Guest Post I wrote for http://www.talkvegantome.com/home/blog/guest-post-the-ultra-motivating-b-j-tucker
First of all, whenever one person in the house makes dramatic changes, they cannot expect others to follow immediately no matter how hard you try. Over the course of a year, I went from eating the SAD (Standard American Diet) to eating tons of fruits, veggies and ultimately - giving up meat and 98% of the dairy! To add more to the equation, I do not eat sugar or processed grains except for the occasional treat.
I am a father of five kids and have been married for 27 years. While the family sees the dramatic results of my changes, they are not on board with many of the changes I have made. I went from a sedentary, overweight person, to a plant-powered ultra-athlete. We cannot force our ideas onto others - they must make them their own and I have seen some changes in their eating habits. We put some limits on the things the kids have access to at home, but our panty still has cereal, cookies, chips, and a fridge full of milk, cheese and meat.
For me personally, I support what the kids want to eat (within reason), and I make and eat my own foods. Since I am not the main cook during the week it works out pretty good.
On the weekends when we have family dinners, I still cook a regular meal which includes some sort of meat for everyone. I am the Grill Master and can still cook a mean steak or chicken; however, I have changed the meats that I buy. I only buy high-quality meats and avoid the processed stuff all together. This has raised the price of the meal, but I know in the long run it is well worth it.
I also buy most of the foods that I eat, making sure to get enough to share with everyone else. The kids do eat more fruit and my wife is now making smoothies in the morning. In the long run I think they will come around to eating healthier, but when your kids are athletic and relativity thin - they do not see the down side to what they eat.
This is my challenge! I made this change after the kids – except one - were all teenagers, so their ways were already set. It is much easier to start them on the right path early in life, but that is not the case here.
If the head of the grocery-shopping is on board, then it makes the journey much easier as they control the food that comes into the house. Limiting the amount of processed foods is key and providing lots of healthy options will help them to make better choices.

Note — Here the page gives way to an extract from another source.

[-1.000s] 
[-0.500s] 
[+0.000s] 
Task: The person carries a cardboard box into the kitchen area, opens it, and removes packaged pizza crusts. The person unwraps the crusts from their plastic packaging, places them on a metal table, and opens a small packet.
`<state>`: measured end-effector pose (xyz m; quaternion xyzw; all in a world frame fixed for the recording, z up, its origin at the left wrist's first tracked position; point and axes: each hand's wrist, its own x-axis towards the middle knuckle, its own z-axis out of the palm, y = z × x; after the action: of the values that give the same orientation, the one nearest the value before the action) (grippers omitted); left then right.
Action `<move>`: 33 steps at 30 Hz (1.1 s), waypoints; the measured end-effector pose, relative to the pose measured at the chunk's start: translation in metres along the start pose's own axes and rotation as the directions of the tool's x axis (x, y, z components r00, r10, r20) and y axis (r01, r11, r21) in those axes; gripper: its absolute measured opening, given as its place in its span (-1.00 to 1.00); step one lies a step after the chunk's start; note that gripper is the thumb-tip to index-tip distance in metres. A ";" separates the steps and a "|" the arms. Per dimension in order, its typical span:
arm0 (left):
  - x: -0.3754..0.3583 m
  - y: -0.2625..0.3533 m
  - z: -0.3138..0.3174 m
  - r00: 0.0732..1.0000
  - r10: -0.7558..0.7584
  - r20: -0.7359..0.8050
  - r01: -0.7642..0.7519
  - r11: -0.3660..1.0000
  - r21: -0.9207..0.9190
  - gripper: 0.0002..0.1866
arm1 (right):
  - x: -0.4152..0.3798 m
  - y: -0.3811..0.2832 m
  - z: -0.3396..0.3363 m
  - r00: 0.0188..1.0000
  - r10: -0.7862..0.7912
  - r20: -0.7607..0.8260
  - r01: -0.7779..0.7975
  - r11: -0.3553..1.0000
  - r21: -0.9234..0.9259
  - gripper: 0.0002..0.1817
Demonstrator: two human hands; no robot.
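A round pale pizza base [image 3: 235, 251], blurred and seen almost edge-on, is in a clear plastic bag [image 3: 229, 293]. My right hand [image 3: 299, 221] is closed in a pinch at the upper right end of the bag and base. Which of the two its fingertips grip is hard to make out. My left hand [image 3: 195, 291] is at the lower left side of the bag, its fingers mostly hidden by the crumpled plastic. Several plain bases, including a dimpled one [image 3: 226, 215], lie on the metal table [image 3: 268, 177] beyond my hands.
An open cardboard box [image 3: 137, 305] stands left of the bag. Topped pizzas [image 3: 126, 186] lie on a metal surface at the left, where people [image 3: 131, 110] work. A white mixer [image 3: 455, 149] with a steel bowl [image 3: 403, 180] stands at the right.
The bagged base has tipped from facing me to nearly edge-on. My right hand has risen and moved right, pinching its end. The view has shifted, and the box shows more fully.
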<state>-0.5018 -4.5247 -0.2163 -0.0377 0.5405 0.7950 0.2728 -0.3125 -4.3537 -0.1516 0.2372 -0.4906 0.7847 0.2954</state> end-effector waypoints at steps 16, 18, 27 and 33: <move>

The way I have managed to maintain my healthier lifestyle is to cook simple dishes for myself. I am a man so simple is good! I do pretty well eating my own dishes without adding a lot of complication to dinner time. I make my own smoothie in the morning, take my own lunch to work, and graze on raw food throughout the day. So when dinner time arrives I do not need a very large meal.
I share my thoughts with the family, share examples of how much better I feel, and from time to time I mention to them what the foods they eat do to their bodies in the long run. In the end they will remember these lessons, but it is up to them to follow them.
Finally, do not make dinnertime a time of stress! You want the kids to feel comfortable eating as a family, and some sacrifices and compromises will need to be made. If kids grow up resenting dinnertime that can have long term negative effects on them and may foster a bad relationship with food. This can lead to much larger issues as they begin to see the negative effects of their lifestyle.
In the end, stay true to your beliefs; create a positive environment around food, and work hard to get them to eat healthier foods by making it fun, creative and enjoyable.